Search code examples
arraysregexperlextracthostname

Perl regex to extract machine name from hostname


I am using Perl v5.10 on CentOS 6.8

My program reads a list of host names into Perl array @aVmList. I am trying to extract only the machine name from each of them.

Some of the host names are fully qualified, some are not. Some contain dashes or underscores.

I have no control over the contents of the array.

Here is an example of the data I'm working with.

my @aVmList = qw(
    vmserver1.domain.com
    vmserver2
    vm-server-three.otherdomain.com
    server_four.domain.com
    server5
    server6
    some-silly-vm-name
    another_server.maybewithadomain.com
);

I would like to extract only the machine name from each element, ending up with the following.

vmserver1 
vmserver2
vm-server-three 
server_four 
server5
server6
some-silly-vm-name
another_server

I found the regex /(.*?)\./ which almost works, but only when all of the names are fully qualified.

foreach ( @aVmList ) {

    $_ =~ /(.*?)\./;

    my $sVmName = $1;

    print $sVmName;
}

I thought I needed to use a look-behind for the dots. I came up with the following

$_ =~ /([A-Za-z0-9-_]+)(?!=\.)/;

which seemed to work in the regex tester, but when I ran my Perl script it still matched the whole string.

I don't like the path I'm headed down with the regex pattern above, because now I'm assuming that the host names will only contain "word" characters or a hyphen.

I know I shouldn't have to account for special characters in host names, but I'm trying to base the regex pattern on matching anything before the first dot in a domain name suffix.something.com.
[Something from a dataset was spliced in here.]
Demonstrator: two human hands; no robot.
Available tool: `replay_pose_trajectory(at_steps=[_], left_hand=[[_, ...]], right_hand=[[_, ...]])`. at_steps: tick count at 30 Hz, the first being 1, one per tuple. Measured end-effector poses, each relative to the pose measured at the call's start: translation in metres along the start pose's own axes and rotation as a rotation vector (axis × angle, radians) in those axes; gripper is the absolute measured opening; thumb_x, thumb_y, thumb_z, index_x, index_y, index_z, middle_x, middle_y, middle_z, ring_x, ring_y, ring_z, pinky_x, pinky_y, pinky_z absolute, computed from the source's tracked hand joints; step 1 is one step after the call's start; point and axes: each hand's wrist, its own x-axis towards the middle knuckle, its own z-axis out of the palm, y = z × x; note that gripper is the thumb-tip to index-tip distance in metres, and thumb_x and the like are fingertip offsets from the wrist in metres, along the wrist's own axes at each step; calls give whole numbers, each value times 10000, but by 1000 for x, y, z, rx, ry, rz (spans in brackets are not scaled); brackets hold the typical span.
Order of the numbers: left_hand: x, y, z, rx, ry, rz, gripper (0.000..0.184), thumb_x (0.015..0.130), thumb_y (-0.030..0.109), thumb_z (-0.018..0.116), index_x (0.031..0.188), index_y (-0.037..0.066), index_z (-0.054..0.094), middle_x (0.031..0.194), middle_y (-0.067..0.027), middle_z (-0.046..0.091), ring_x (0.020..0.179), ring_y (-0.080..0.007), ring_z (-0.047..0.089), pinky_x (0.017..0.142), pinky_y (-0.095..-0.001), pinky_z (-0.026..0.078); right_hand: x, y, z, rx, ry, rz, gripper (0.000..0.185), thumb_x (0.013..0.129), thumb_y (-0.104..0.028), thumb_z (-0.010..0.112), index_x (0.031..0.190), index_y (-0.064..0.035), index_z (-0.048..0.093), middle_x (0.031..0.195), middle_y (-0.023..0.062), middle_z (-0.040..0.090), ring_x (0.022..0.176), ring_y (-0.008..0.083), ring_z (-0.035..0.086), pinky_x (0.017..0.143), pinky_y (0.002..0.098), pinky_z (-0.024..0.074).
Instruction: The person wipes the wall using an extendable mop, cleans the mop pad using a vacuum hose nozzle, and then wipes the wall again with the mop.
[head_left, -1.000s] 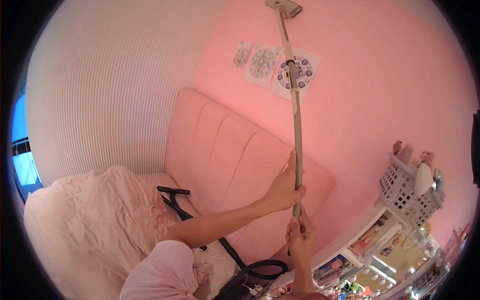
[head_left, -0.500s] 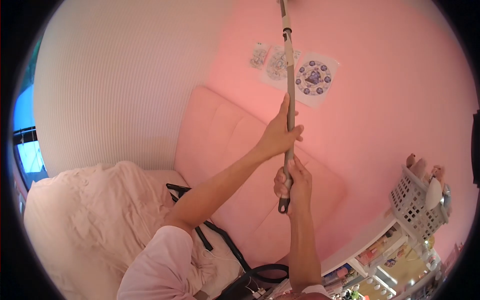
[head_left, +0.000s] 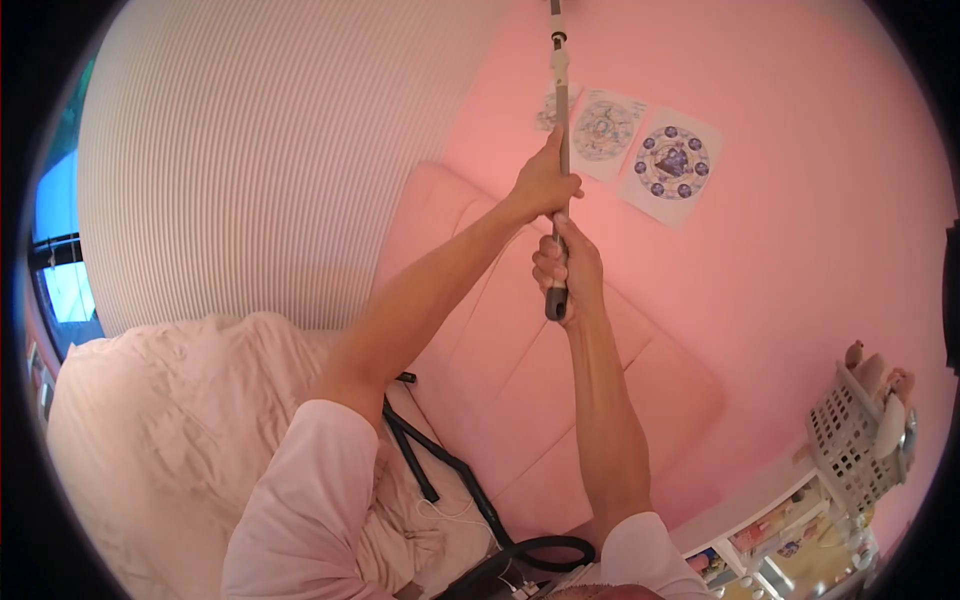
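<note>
A long grey telescopic pole (head_left: 562,108) rises nearly upright in front of me, and its far end runs out of the top of the view. My left hand (head_left: 544,185) is closed around the upper part of the grip, with one finger stretched along the shaft. Just below, my right hand (head_left: 576,262) wraps the pole close to its dark end cap, which has a hanging hole. What is fixed to the pole's top cannot be seen.
A pink padded headboard (head_left: 500,330) leans by the pink wall, where paper drawings (head_left: 668,165) hang. Rumpled bedding (head_left: 190,420) and a black tubular frame (head_left: 455,465) lie lower left. A grey basket (head_left: 850,430) stands on a white shelf unit (head_left: 740,525) at right.
Both hands and the pole have moved up and slightly left in view, with the right arm stretched farther out. The wall drawings now appear farther right. Both hands keep their hold.
</note>
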Motion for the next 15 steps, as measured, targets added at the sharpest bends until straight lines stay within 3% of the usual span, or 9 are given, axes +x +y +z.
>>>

I also found Regular expression to extract hostname from fully qualified domain name which sounded like what I wanted, but neither of the suggestions from there seemed to work.

I tried:

$_ =~ (.+?)(?=\.)

and

$_ =~ ^([^.]+)\..*$

Solution

  • The negated character class [^...] matches any character except those listed. Then

    my ($name) = $_ =~ /([^.]+)/;
    

    matches all characters up to the first . and stops at it, thus there is no reason to explicitly match the dot (nor the rest of the line). The match is captured and assigned to $name.


    When the match operator is used in the list context it returns the list of all matches

    my @matches = $var =~ m/$pattern/g;
    

    Even if there is only one match we need the list context so that the match is returned, thus the parenthesis in my ($name) = ..., to impose the list context on the match operator. In the above example this is done by assigning to an array. Otherwise we'd have the scalar context, in which case the match operator behaves differently. See this in perlop and see perlretut.

    The m above may be omitted and most often is. But note that this is not always the case, for example when different delimeters are used. I suggest a good read through perlretut.

    The default input and pattern-searching space ($_) in your loop holds the currently processed element. Regex by default works with $_ so $_ need not be specified. See General Variables in perlvar, and see a regex-related comment in the perlop link. So you can do

    foreach (@vm_list) {
        /([^.]+)/;           # OK but better assign directly from the match
        my $host_name = $1;
    } 
    

    However, it is clearer to assign directly from the match, as in the answer.